Read Wessex Tales: "Julia" (Story 11) Page 2


  Chapter 2

  The worst of it was that Cogi was her obvious choice. Julia told herself this time and again as she clung to the mane of her mare.

  From the top of the rise behind the villa the track wound its way through woods as far as the eastern downs. It was both the villa’s main route to upland summer pasture and a well-beaten artery to the outside world. Five miles from the villa it linked with the legions’ military road from Badbury Rings to Bath. Some seasons the trail was no better than a muddy ditch, but today it was dry, the surface hard, and Beda as fleet as the wind.

  “Why, Beda, why?” The mare answered by piling on speed. Julia stole a backward glance clear to the rise behind the house. No sign of Cogi. Damn him, damn the imperious Fates and damn her impetuous tongue!

  They covered another half mile before Beda slowed to a walk and Julia jumped down and led her by the rein. The forests on either side were alive with bird song, interrupted only by the clanking side-ring of the bridle-bit and the noisy breathing of the horse. Sometimes domestic pigs snuffled onto the track from the woods, and she often saw deer turn in a flash of white and scatter among the trees. Apart from a few scattered peasant holdings, the villa’s estate stretched from the Stour to the eastern downs. One day it would be hers. How changed from her grandfather’s time! She scarcely remembered the old man who had come to Britannia seventy years before as a refugee fleeing the advance of Germanii into his ancestral home. He had settled this place and started to work. And how he had worked!

  Every few hundred paces tracks led off into woods where cottars tended satellite estates, grew grain and pastured the villa’s cattle safe from wolves. But these side-trails disappeared at a point where the clip-clop of Beda’s hooves gave way to a dull thud-thud. They were crossing from limestone onto clay, and from this point there was little to interrupt the woods before they reached the downs.

  Suddenly lonely, Julia vaulted to Beda’s back and coaxed her on, asking herself why she bothered. Did Cogi care so little for her after all? Still, the day was fine, she needed escape and the road stretched ahead to the holy well. Perhaps this journey was preordained.

  Beneath her assertive mask lay an abiding confusion. After her father’s reprieve from death and the Christus-floor had been laid, the impressionable young Julia reached puberty with a grateful passion for the new family god. For almost a year, more than twenty members of the household, including the master’s family, took instruction in the new religion from a priest sent by the vetusta ecclesia at Glastonbury, in answer to Justin’s request to receive the word.

  Later, Justin sent his daughter off to exile at Febo’s school in Corinium. For this she had hated him. But after three loathsome years he brought her home, and Julia discovered again her love for her father—just in time for Justin to suffer a heart attack and die.

  How Julia despised the Christus in the floor and all his lies about life everlasting after that. If only the family had kept up its prayers to Minerva-Sul instead …

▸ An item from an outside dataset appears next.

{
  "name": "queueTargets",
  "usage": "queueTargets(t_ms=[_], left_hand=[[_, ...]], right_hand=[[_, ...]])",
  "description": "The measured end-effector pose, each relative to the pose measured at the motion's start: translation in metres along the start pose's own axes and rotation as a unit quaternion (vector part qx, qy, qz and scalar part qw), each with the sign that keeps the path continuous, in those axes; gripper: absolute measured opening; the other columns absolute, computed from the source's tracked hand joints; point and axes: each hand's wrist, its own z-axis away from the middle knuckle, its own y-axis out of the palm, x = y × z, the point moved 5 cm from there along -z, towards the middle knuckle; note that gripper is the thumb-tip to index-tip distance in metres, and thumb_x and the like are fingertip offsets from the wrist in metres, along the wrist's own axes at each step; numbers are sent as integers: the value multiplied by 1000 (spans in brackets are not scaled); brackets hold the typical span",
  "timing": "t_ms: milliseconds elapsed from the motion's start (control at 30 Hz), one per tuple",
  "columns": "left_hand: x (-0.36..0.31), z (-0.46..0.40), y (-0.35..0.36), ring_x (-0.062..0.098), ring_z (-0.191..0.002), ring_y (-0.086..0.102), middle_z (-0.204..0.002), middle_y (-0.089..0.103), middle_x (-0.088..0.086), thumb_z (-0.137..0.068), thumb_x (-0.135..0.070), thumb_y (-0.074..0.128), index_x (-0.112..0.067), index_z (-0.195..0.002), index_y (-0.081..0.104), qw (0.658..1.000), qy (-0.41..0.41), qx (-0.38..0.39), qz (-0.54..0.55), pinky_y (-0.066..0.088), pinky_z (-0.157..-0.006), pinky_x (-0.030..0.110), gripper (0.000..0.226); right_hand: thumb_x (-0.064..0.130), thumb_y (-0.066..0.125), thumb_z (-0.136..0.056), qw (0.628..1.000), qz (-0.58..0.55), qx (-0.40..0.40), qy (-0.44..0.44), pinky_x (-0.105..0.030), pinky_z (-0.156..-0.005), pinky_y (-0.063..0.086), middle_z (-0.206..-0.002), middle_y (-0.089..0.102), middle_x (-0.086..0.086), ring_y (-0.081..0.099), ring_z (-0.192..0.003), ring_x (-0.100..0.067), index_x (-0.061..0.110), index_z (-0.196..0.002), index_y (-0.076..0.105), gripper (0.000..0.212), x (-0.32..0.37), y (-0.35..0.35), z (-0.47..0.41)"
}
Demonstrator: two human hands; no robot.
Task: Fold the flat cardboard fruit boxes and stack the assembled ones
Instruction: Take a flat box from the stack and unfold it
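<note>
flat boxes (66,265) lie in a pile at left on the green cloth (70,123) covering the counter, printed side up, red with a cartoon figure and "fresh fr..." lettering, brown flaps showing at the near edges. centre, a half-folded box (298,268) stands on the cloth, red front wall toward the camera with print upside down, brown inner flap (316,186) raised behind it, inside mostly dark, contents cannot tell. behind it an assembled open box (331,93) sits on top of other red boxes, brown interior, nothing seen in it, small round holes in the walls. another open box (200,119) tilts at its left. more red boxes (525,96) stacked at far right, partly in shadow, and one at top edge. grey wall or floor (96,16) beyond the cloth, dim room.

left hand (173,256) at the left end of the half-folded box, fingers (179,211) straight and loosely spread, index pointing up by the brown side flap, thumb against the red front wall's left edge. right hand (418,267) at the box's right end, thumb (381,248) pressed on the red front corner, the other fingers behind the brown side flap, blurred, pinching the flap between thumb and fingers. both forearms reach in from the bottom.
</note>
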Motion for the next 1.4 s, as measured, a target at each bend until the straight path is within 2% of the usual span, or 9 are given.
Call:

  Mother and daughter took no chances when they buried Justin. Instead of the new Christian formula Hic Jacet ‘Here lies’ on his tombstone, they had the carver chisel the old form Dis Manibus ‘To the Divine Departed’. Better the reliable old spirit world should aid in Justin’s passing than the impotent Christus-god of all things new.

  That was the mindset in which Julia rode through the spirit-world of woods encroaching on the villa’s track. Was she riding to her fate or from it? Forests were home to the ancestors, as every Briton knew, to ghosts, to manes, spirits of the dead. Julia drew Beda to a halt, rubbed the mare’s neck to hush her and called into the woods, “Shall I marry him, Father?” Omens often answered, but not today. No birds flew up. No spirit-forms of goddesses appeared.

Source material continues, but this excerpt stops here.